**WHAT YOU NEED TO DO**
Word for word, give again the lines of the material below, from the one holding "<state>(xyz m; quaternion" to the last, with nothing added.

• • • • • • •

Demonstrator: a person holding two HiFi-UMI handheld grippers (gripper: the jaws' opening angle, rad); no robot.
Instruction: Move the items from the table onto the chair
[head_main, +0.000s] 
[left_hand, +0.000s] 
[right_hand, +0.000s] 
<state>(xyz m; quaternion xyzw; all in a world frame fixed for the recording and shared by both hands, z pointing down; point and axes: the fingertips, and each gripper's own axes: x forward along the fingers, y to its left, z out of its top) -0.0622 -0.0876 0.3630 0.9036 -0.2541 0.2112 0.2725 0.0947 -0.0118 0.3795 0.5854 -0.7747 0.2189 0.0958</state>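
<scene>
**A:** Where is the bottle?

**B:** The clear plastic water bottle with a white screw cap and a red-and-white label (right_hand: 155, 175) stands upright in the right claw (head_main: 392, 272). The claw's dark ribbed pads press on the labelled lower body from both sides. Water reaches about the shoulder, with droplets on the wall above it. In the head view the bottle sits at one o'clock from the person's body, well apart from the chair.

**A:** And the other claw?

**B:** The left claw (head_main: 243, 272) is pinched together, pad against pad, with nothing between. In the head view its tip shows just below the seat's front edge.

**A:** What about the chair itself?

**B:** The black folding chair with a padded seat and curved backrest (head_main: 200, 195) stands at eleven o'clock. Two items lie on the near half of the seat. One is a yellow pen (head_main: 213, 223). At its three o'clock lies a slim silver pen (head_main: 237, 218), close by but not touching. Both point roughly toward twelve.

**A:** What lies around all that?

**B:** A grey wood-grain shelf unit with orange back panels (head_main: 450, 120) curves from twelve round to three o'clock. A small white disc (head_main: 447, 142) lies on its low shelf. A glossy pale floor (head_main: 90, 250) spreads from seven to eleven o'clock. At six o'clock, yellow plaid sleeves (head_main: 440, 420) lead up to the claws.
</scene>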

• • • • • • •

**EXERCISE RESULT**
<state>(xyz m; quaternion xyzw; all in a world frame fixed for the recording and shared by both hands, z pointing down; point and axes: the fingertips, and each gripper's own axes: x forward along the fingers, y to its left, z out of its top) -0.0622 -0.0876 0.3630 0.9036 -0.2541 0.2112 0.2725 0.0947 -0.0118 0.3795 0.5854 -0.7747 0.2189 0.0958</state>
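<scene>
**A:** Where is the bottle?

**B:** The clear plastic water bottle with a white screw cap and a red-and-white label (right_hand: 155, 175) stands upright in the right claw (head_main: 392, 272). The claw's dark ribbed pads press on the labelled lower body from both sides. Water reaches about the shoulder, with droplets on the wall above it. In the head view the bottle sits at one o'clock from the person's body, well apart from the chair.

**A:** And the other claw?

**B:** The left claw (head_main: 243, 272) is pinched together, pad against pad, with nothing between. In the head view its tip shows just below the seat's front edge.

**A:** What about the chair itself?

**B:** The black folding chair with a padded seat and curved backrest (head_main: 200, 195) stands at eleven o'clock. Two items lie on the near half of the seat. One is a yellow pen (head_main: 213, 223). At its three o'clock lies a slim silver pen (head_main: 237, 218), close by but not touching. Both point roughly toward twelve.

**A:** What lies around all that?

**B:** A grey wood-grain shelf unit with orange back panels (head_main: 450, 120) curves from twelve round to three o'clock. A small white disc (head_main: 447, 142) lies on its low shelf. A glossy pale floor (head_main: 90, 250) spreads from seven to eleven o'clock. At six o'clock, yellow plaid sleeves (head_main: 440, 420) lead up to the claws.
</scene>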

This exercise has been worked through to completion.